I particularly like the way Ng presented the algorithm first as an iterative problem. “Use ratings to predict features. Then use those features to predict ratings. Then use those to improve your feature predictions, …”. But in the end it all gets collapsed into a single optimization problem.
OTOH I still hate the math and notation presented in the lectures, it’s just impenetrable. I understand the gist of what it’s doing but what is this supposed to convey? My desire now is that the course not be taught with math notation but instead Octave code notation, so that all those ugly sums and stuff are replaced with simple vector math code samples.

One thing the lecture didn’t take is how you decide how many features to let the system learn. I believe this choice is arbitrary but probably essential to good performance. Someone else already asked in the course discussion. The mentor answered saying basically “try the smallest number that works well on test data”.
I was dreading the homework, since it’s yet again a “translate the confusing math to code” exercise. But having done this kind of thing a few times and with the mentor’s course notes as a guide, it’s pretty straightforward. Particularly to just do a vectorized implementation instead of the for loops the lecture definitions and exercises suggest. Seriously, I think this course got its approach wrong, it’s insane to try to do the calculations unvectorized in a language like Matlab. Both for clarity and performance. The lectures should teach to this approach.
The exercises build up to an actual movie recommender system (using MovieLens data). Neat! Only the homework is flubbed. With the originally supplied code we tell the recommender we liked Alien and Die Hard 2 and then it recommends Star Wars and Braveheart. Makes sense, right? Only the predicted rating I will give these films is 8.9 on a scale of 1–5. Oops. But at least the list of recommended movies is plausible.
Turns out the supplied code forgot to use some normalized values. So I fix that code as instructed and run it again, and now the highest predicted rating is 5. Good! Only now the list of recommended films are completely obscure movies like “Santa with Muscles” and “Aiqing wansui”. I’m left wondering if there’s still a bug in the code or this is a cruel lesson in the confusing vagaries of trained machine learning systems. I looked more closely and the recommendations I expect are there at the top, just not the very top. Still, it’s a disappointing end to the homework problem.
No more programming!
And a disappointing end to the course’s programming assignments. That’s the last one. There’s two more weeks of lectures and short quizzes, but no more coding. I’m sort of glad because hey! no homework!

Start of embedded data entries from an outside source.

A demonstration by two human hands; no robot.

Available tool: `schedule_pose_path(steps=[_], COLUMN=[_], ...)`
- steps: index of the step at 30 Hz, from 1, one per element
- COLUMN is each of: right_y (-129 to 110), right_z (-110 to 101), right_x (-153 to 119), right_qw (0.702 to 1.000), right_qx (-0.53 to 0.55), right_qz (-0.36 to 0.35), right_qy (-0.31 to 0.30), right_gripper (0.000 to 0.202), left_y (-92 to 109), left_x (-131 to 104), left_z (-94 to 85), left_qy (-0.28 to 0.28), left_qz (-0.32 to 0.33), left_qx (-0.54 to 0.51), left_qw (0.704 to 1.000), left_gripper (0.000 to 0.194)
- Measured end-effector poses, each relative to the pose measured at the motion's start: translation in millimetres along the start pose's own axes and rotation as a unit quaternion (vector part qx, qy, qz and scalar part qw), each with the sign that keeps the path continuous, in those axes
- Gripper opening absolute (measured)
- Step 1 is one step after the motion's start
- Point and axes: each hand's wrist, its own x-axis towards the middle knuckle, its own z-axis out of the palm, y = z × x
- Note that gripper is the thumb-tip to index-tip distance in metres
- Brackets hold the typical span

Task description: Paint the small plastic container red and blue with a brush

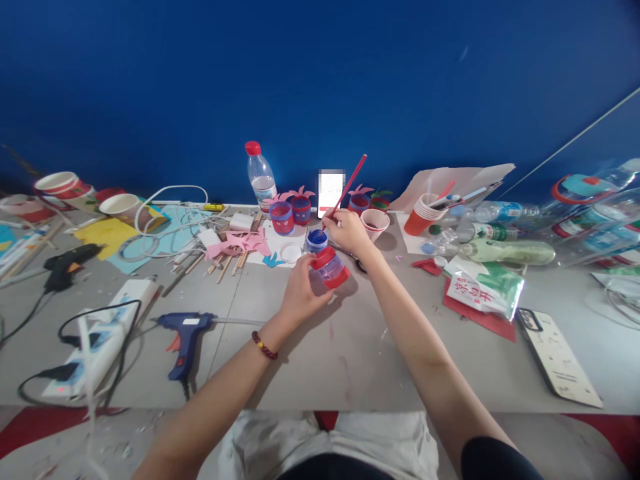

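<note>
My left hand point(299, 290) is closed around a small clear cup point(331, 268) with red bands and a purplish-blue middle, tilted on its side above the table. Pinched in my right hand point(349, 232) is a red-handled paintbrush point(354, 179). Its lower end reaches into an open jar of blue paint point(317, 241), just beyond the cup; the bristles are hidden. Behind stand painted cups point(281, 219) in red and purple with paper leaf tops. Close by lie a white round lid point(291, 252) and a blue paper leaf cutout point(273, 261). Scissors point(361, 265) are partly covered by my right arm.
A lit phone point(331, 193) leans at the wall beside a red-capped bottle point(261, 177). Left are a blue glue gun point(185, 337) and a power strip point(103, 340). Stacked paper cups point(424, 215), plastic bottles point(505, 250) and another phone point(560, 357) lie right.
</note>
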Motion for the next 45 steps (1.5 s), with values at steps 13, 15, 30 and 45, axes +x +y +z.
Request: schedule_pose_path(steps=[13, 15, 30, 45], right_y=[0.7, 1.2, 1.5, 6.1], right_z=[0.5, 1.2, 3.4, 7.5], right_x=[0.0, -0.1, -0.2, 0.8], right_qw=[1.0, 1.0, 1.0, 1.0], right_qx=[0.0, 0.013, -0.029, -0.014], right_qz=[0.007, -0.002, 0.0, -0.005], right_qy=[0.003, 0.011, -0.002, 0.024], right_gripper=[0.023, 0.024, 0.023, 0.022], left_y=[-2.1, -1.6, 0.3, 0.3], left_x=[-0.8, -0.7, -0.9, -1.0], left_z=[0.6, 0.6, 0.1, 0.9], left_qy=[-0.003, -0.004, -0.009, -0.013], left_qz=[0.001, 0.003, -0.005, -0.005], left_qx=[0.0, 0.0, -0.001, -0.004], left_qw=[1.0, 1.0, 1.0, 1.0], left_gripper=[0.075, 0.074, 0.073, 0.073])
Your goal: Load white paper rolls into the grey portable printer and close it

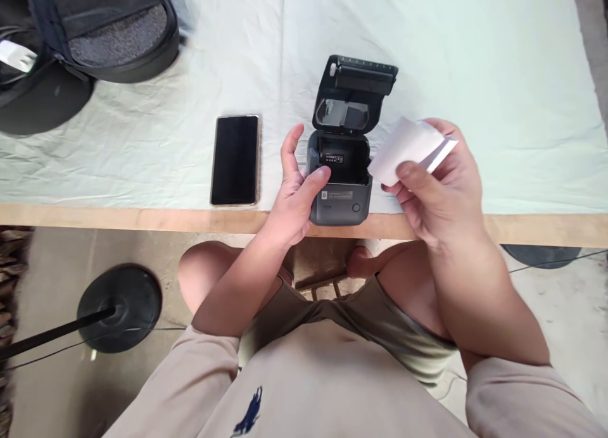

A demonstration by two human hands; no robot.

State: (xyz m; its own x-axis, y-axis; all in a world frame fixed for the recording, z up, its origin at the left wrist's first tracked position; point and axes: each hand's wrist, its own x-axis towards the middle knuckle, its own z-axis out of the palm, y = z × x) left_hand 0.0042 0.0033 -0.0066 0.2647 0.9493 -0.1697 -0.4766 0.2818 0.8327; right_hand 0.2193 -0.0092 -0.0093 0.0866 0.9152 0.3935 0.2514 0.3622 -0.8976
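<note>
A small dark grey printer-like device (346, 204) stands at the table's front edge with its lid (356, 96) tipped up and back. Its inner compartment shows black, with a small label inside. My left hand (301, 191) grips the device's left side, thumb over the rim of the compartment and index finger raised. Just right of the device, my right hand (437, 178) pinches a white paper (408, 150) that is folded or loosely rolled. The paper's left end is close to the device's right rim; whether they touch is hard to tell.
A phone (235, 161) with a dark screen lies left of the device on the pale cloth (475, 58). At the upper left an open black case (137, 52) holds a white plug (18, 56). The wooden table edge (142, 218) runs across in front of me.
</note>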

But also sad because I was hoping I’d learn more from the coding assignments.
I’ll say it one last time; I’d love a class that focussed more on application of machine learning systems. I really don’t need to implement the code for neural network back propagation or the fiddly details of collaborative learning. Or rather if I’m going to be doing that, I should be doing it on a graduate level with real math as the foundation. I’m fine with an introductory course being more shallow, but then I wish the programming exercises skipped the half-assed algorithm implementation and focussed on applications, on coaxing good results from these algorithms.
I realize I’m being cranky and truly I’m grateful that the course exists. I certainly appreciate that it’s free! Mostly my criticism is intended as “how could this be better?”.